* _DESCRIPTION OF THE TASK_
Your output should be the complete listing, word for word, with no pictures in it.

* _SOURCE DATA_
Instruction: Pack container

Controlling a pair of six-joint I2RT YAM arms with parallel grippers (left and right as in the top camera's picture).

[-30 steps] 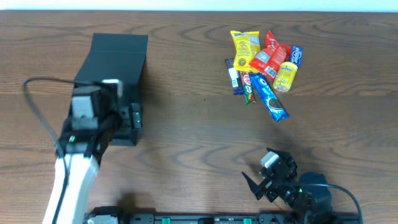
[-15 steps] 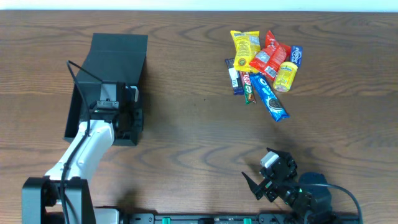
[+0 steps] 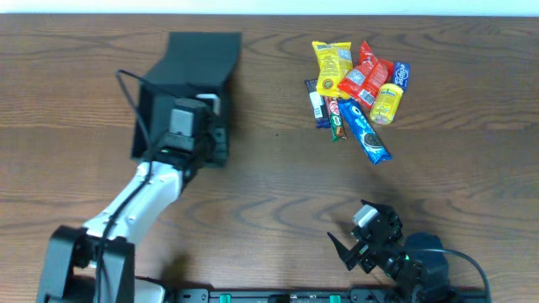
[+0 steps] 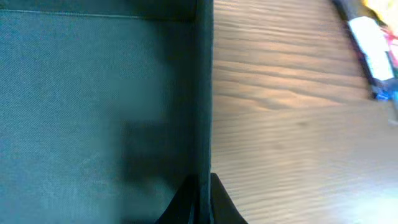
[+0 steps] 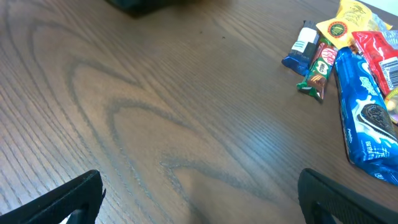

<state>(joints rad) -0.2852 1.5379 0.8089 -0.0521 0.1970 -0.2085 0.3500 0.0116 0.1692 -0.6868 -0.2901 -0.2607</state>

* _TASK SOLUTION_
Instruction: Pack container

Controlling a pair of six-joint I2RT YAM arms with parallel grippers (left and right as in the top camera's picture).

[-30 steps] 
[-15 steps] 
[+0 steps] 
[+0 steps] 
[+0 steps] 

<state>(joints rad) -0.2852 1.5379 0.8089 -0.0521 0.1970 -0.2085 0.3500 0.0116 0.1692 -0.6868 -0.2901 -0.2607</state>

The answer given here is complete.